On August 9, 2012, the U.S. District Court for the District of Columbia held a status conference (hearing) in In re Rail Freight Fuel Surcharge Antitrust Litigation. The hearing was set to discuss the parties' joint report on scheduling, which contained widely divergent time periods for setting the schedule for the remainder of the case. At this stage, no date has been established for sending notice to the class members.

The court opened the hearing with Judge Friedman providing his preliminary thoughts on various issues, including:

  • If the Court of Appeals were to take the railroads' appeal of Judge Friedman's decision to certify the plaintiff class, strong grounds would exist to issue a stay of the proceedings on the merits in the trial court.
  • Substantial expert discovery remains to be completed.
  • The issue of statutory antitrust immunity for interline communications, or "Section 10706" immunity, should probably be decided at the summary judgment stage.
  • Challenges to the admissibility of the parties' experts' testimony should be heard at the same time as summary judgment.
  • Motions for access to the unredacted portions of the record filed by plaintiff class members who are not designated as the named plaintiffs are not yet ripe.

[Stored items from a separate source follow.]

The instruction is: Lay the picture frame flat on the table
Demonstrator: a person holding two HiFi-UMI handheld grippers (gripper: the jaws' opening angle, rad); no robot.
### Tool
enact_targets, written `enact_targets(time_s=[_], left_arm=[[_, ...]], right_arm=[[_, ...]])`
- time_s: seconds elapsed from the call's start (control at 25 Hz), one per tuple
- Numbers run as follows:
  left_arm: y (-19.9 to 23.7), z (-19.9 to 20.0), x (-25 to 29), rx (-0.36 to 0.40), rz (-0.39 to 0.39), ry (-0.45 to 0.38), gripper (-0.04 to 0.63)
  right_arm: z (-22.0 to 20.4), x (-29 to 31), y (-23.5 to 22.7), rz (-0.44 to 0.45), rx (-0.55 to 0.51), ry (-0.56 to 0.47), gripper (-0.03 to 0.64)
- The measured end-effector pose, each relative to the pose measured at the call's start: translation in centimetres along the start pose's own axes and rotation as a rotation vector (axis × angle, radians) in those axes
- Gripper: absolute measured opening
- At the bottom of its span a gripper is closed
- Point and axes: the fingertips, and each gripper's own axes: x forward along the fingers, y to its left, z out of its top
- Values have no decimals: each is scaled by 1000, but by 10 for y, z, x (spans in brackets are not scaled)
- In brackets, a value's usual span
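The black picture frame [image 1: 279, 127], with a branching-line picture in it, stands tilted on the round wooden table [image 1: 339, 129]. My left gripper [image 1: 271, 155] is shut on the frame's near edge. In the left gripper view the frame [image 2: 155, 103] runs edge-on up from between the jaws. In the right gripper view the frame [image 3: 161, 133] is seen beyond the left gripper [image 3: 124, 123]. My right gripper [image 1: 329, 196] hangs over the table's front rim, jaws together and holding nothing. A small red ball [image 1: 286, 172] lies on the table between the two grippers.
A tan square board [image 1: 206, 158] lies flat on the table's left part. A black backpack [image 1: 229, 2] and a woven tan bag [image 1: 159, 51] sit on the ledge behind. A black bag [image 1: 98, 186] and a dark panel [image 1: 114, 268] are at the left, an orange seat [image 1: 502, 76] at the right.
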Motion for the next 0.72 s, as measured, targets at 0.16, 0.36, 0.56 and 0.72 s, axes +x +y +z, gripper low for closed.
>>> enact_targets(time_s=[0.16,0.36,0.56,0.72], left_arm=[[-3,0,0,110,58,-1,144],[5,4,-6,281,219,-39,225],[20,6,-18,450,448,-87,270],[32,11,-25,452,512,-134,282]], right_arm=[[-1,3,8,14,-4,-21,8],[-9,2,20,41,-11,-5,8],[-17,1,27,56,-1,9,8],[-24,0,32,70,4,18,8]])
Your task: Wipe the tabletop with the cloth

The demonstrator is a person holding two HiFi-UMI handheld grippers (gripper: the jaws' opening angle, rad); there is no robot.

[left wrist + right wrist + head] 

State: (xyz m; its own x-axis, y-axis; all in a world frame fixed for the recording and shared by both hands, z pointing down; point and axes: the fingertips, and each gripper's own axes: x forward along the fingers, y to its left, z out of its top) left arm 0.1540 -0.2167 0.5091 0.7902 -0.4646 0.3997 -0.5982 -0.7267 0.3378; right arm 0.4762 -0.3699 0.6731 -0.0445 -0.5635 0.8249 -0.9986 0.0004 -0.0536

With respect to the issue of public access to the record, the judge reminded the parties on several occasions that there is a court order requiring the parties to always submit a redacted version of the filing for the public, and he is concerned that this order has not been followed rigorously. He ordered the parties to go back and make sure they have complied with the order and the public record is complete. Judge Friedman acknowledged that this still will not address the issue of whether the parties are over-designating information as "confidential."

The remainder of the hearing provided insight into the issues that likely will be addressed before notice is sent to the class, including:

  • The railroads want a partial stay of the trial court proceedings pending resolution of any appeal of the class certification decision. The railroads assert that the only issue that should be decided during the stay is how the law exempting the railroads' communications concerning interline movements (Section 10706) limits the evidence that can be considered at the summary judgment and trial stages of the case.
  • The railroads requested an evidentiary hearing on Section 10706 to present to the court live testimony concerning how interline service works, including how prices are set, how a railroad bills a shipper, how rates are divided, how routing and switching works, and to promote understanding of all that railroads are required to communicate in order to interline traffic.
  • The railroads assert that interline traffic covers 30 to 40 percent of all traffic, and Congress clearly wanted to encourage interline communications by immunizing those conversations from being used against the railroads in an antitrust case. They also maintain that the Surface Transportation Board has encouraged them to work together and form alliances. Finally, the railroads assert that this threat has clouded how they can do business under the national transportation policy of the last 30 years. Therefore, they argue, it is important for the court to take up this issue before it considers the merits of the plaintiffs' claims at summary judgment and trial.
  • The plaintiffs contend that there is no need to separate the Section 10706 issue from resolution on the merits. They argued that this case has been pending too long already and justice is being delayed. They expressed concern that some key railroad witnesses have moved on or have illnesses that could impact the case.
  • The plaintiffs believe that this case is almost ready for trial and that the issues of expert challenges, Section 10706 and summary judgment should be combined and decided at the same time.
  • In addition, class counsel believes that any stay could have the perverse result of the class being stayed but allowing other parties to bring their own actions and move ahead of the class case while any appeal is resolved. The plaintiffs' counsel is troubled by how this would play out, given the time and resources already invested by counsel and the court, fearing more time would enable certain parties to potentially opt out or bring their own cases outside of the class, inconsistent with class action rules.

At the end of the hearing, the court acknowledged that the parties' scheduling requests are widely divergent and pushed to schedule dates for the next steps in the case. The court ordered the parties to provide some scheduling guidelines with specific dates based on different scenarios concerning resolution of the stay issue. Judge Friedman asked the parties to share their scheduling proposals with each other and file them with the court by September 6, along with a draft of a notice that would be sent to plaintiff class members.

In response to the plaintiffs' request that the court move expeditiously on briefing the stay issue, the court set the following schedule for the next steps in the case and issued a follow-up scheduling order on August 10 confirming these dates:

  • August 21 - Railroads file their motion to stay the proceeding.
  • August 31 - Plaintiffs file their opposition to the motion to stay.
  • September 6 - Railroads file their reply to the plaintiffs' opposition to the motion to stay.
  • September 6 - If any other motion for access is to be filed and the party desires that motion to be considered at the September 13 hearing, it must be filed in time for the motion to be fully briefed by this date.
  • September 6 - The plaintiffs and defendants shall meet and confer and file with the Court (i) a joint report concerning class notice details and (ii) a comparative proposed schedule or alternative schedules.
  • September 13 - Hearing on stay issue and motion for access.

This case continues to have far-reaching implications for rail shippers. Any company that shipped large volumes of goods by rail and paid fuel surcharges directly to one or more of the defendant railroads in the class period (July 1, 2003 to December 31, 2008) has many facts and legal issues to evaluate.